What you will do
Drop the images, then output the listing exactly.

^^^^

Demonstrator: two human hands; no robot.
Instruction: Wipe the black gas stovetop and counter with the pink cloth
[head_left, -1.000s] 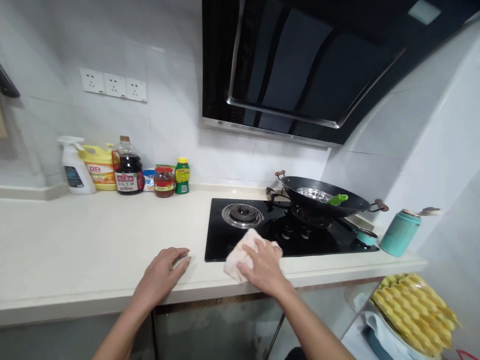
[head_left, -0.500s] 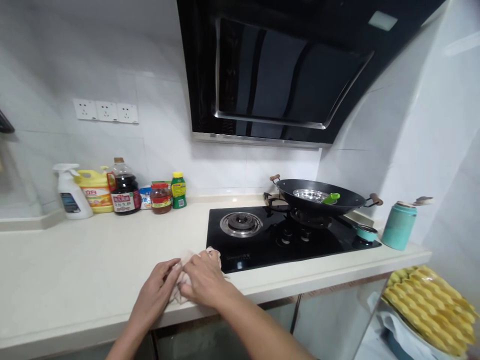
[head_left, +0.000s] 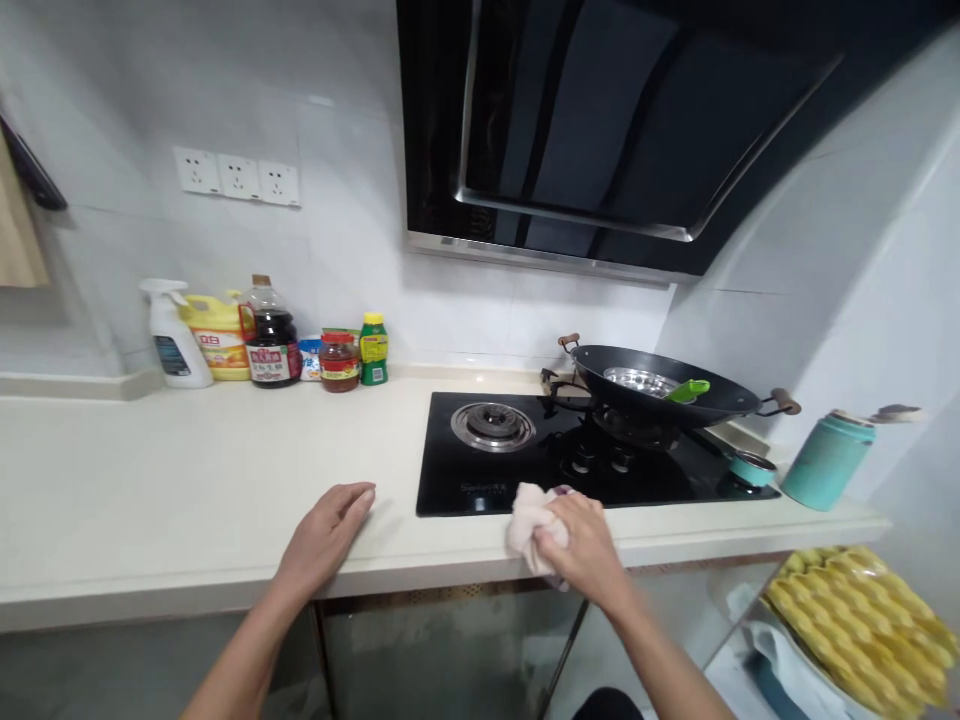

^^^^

Reply to the exercise
Demonstrator: two human hands; no robot.
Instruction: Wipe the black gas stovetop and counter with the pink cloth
[head_left, -1.000s] 
[head_left, -0.500s] 
[head_left, +0.000s] 

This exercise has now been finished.